This looks really interesting. It would be a good project to test this against a general card-playing framework to easily test it on a variety of imperfect-information games based on playing cards.
What tripped me up every time is that most board games have a lot of "if this happens, there is this specific rule that applies". Even relatively simple games (like Homeworlds) are pretty hard to nail down perfectly due to all the special cases.
Do you, or somebody else, have any recommendations on how to handle this?
[0] Dominion, Homeworlds and the battle part of Eclipse iirc.
In my 2-player Splendor rules engine, the following actions are possible:
1. Purchase a holding. (90 possible actions, one for each holding)
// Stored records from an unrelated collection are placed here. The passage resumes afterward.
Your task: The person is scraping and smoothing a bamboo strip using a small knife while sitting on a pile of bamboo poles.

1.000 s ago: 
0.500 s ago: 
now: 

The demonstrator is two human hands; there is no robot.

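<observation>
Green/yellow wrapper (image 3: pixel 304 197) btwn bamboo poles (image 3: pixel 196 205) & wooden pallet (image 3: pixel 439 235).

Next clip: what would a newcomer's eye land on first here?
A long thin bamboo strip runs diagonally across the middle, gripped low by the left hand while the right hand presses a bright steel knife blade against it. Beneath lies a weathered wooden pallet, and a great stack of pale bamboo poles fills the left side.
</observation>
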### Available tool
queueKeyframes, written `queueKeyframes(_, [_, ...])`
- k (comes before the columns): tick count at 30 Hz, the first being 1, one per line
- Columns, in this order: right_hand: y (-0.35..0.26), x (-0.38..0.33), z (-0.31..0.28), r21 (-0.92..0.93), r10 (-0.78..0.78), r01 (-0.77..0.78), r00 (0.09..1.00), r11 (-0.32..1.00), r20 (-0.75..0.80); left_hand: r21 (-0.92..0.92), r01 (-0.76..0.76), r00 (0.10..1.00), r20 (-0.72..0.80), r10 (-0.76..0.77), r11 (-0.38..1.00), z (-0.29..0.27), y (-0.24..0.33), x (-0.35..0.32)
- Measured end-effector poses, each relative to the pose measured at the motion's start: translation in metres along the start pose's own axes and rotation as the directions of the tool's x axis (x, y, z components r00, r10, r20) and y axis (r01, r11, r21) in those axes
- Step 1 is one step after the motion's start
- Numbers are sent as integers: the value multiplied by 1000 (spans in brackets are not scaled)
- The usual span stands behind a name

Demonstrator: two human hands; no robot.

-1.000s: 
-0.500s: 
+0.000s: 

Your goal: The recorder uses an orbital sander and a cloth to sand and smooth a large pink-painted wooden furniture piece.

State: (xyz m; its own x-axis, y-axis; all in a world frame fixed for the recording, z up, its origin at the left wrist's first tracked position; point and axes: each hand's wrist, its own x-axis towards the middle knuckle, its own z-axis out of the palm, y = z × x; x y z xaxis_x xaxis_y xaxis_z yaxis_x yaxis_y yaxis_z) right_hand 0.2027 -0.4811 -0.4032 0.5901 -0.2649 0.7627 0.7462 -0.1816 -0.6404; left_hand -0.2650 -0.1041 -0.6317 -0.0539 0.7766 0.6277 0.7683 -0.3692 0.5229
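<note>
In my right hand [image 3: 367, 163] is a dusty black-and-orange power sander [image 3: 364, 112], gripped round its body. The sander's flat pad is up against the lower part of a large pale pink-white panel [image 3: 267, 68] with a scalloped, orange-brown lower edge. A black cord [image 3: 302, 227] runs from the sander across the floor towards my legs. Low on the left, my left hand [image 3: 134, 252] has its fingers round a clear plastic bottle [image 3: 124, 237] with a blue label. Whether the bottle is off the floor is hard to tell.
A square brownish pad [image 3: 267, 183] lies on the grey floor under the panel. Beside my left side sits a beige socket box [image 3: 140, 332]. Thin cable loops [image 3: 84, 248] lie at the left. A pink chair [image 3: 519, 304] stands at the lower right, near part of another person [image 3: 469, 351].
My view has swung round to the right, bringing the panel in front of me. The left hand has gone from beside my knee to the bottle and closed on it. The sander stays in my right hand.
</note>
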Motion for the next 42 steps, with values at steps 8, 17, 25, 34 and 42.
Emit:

2. If you do not have 3 reserved cards, reserve a card and take a gold chip if possible. (93 possible actions, one for each holding and one for each deck of facedown cards)
3. If there are 4 chips of the same color in a pile, take 2 chips of that color. (5 possible actions)
4. Take 3 chips of different colors, or 2 chips of different colors if only 2 are available, or 1 chip if only 1 is available. (25 possible actions)
5. If after any action you have at least 11 chips, return 1 chip. (6 possible actions which are never legal at the same time as any other actions)
This still doesn't correctly implement the rules though. In the actual game, you'd be allowed to spend gold chips when you don't need to, which would make purchasing holdings contain extra decisions after you pick which holding to purchase about which chips you'd like to keep.
(At the same time that probably makes it a good choice for a game implementation)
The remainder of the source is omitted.